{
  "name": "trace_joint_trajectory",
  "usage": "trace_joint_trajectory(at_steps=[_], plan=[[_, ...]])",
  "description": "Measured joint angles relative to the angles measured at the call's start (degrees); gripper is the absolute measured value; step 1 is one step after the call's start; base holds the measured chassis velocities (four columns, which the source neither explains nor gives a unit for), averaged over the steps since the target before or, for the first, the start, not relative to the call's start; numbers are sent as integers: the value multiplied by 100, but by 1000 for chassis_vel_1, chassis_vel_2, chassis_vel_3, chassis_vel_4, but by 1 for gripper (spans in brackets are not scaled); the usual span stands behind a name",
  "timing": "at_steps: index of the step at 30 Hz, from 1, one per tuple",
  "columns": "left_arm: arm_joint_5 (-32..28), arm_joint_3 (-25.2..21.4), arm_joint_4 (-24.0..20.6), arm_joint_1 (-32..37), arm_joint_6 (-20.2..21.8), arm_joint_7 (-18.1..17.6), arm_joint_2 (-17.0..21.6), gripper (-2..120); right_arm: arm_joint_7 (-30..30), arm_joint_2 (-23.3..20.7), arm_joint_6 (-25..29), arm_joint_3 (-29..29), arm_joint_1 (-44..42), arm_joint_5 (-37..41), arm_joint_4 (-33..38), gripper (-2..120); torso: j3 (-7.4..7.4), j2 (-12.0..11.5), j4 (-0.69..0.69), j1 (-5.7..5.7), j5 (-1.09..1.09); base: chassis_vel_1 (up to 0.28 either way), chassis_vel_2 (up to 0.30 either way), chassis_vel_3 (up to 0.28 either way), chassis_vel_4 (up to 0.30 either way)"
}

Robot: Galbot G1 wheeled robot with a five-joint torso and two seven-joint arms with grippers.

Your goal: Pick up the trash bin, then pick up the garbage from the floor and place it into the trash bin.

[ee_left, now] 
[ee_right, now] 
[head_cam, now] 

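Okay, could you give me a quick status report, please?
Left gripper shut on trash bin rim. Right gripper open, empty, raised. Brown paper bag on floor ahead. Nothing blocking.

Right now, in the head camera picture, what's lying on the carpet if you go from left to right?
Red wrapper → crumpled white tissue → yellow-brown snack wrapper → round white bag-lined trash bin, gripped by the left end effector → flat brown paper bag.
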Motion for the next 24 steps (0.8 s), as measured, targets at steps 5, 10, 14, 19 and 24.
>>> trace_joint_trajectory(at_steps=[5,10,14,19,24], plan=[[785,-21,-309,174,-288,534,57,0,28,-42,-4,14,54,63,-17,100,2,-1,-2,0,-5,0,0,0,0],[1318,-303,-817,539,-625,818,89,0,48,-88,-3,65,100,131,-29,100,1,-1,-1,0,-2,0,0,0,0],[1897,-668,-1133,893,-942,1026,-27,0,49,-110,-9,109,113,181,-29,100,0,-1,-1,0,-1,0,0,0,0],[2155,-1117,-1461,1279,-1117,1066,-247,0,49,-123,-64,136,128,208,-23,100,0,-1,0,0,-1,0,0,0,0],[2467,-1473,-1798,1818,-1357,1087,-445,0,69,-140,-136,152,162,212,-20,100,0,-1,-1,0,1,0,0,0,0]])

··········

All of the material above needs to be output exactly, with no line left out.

{
  "name": "trace_joint_trajectory",
  "usage": "trace_joint_trajectory(at_steps=[_], plan=[[_, ...]])",
  "description": "Measured joint angles relative to the angles measured at the call's start (degrees); gripper is the absolute measured value; step 1 is one step after the call's start; base holds the measured chassis velocities (four columns, which the source neither explains nor gives a unit for), averaged over the steps since the target before or, for the first, the start, not relative to the call's start; numbers are sent as integers: the value multiplied by 100, but by 1000 for chassis_vel_1, chassis_vel_2, chassis_vel_3, chassis_vel_4, but by 1 for gripper (spans in brackets are not scaled); the usual span stands behind a name",
  "timing": "at_steps: index of the step at 30 Hz, from 1, one per tuple",
  "columns": "left_arm: arm_joint_5 (-32..28), arm_joint_3 (-25.2..21.4), arm_joint_4 (-24.0..20.6), arm_joint_1 (-32..37), arm_joint_6 (-20.2..21.8), arm_joint_7 (-18.1..17.6), arm_joint_2 (-17.0..21.6), gripper (-2..120); right_arm: arm_joint_7 (-30..30), arm_joint_2 (-23.3..20.7), arm_joint_6 (-25..29), arm_joint_3 (-29..29), arm_joint_1 (-44..42), arm_joint_5 (-37..41), arm_joint_4 (-33..38), gripper (-2..120); torso: j3 (-7.4..7.4), j2 (-12.0..11.5), j4 (-0.69..0.69), j1 (-5.7..5.7), j5 (-1.09..1.09); base: chassis_vel_1 (up to 0.28 either way), chassis_vel_2 (up to 0.30 either way), chassis_vel_3 (up to 0.28 either way), chassis_vel_4 (up to 0.30 either way)"
}

Robot: Galbot G1 wheeled robot with a five-joint torso and two seven-joint arms with grippers.

Your goal: Pick up the trash bin, then pick up the garbage from the floor and place it into the trash bin.

[ee_left, now] 
[ee_right, now] 
[head_cam, now] 

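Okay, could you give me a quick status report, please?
Left gripper shut on trash bin rim. Right gripper open, empty, raised. Brown paper bag on floor ahead. Nothing blocking.

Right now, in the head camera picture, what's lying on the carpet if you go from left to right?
Red wrapper → crumpled white tissue → yellow-brown snack wrapper → round white bag-lined trash bin, gripped by the left end effector → flat brown paper bag.
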Motion for the next 24 steps (0.8 s), as measured, targets at steps 5, 10, 14, 19 and 24.
>>> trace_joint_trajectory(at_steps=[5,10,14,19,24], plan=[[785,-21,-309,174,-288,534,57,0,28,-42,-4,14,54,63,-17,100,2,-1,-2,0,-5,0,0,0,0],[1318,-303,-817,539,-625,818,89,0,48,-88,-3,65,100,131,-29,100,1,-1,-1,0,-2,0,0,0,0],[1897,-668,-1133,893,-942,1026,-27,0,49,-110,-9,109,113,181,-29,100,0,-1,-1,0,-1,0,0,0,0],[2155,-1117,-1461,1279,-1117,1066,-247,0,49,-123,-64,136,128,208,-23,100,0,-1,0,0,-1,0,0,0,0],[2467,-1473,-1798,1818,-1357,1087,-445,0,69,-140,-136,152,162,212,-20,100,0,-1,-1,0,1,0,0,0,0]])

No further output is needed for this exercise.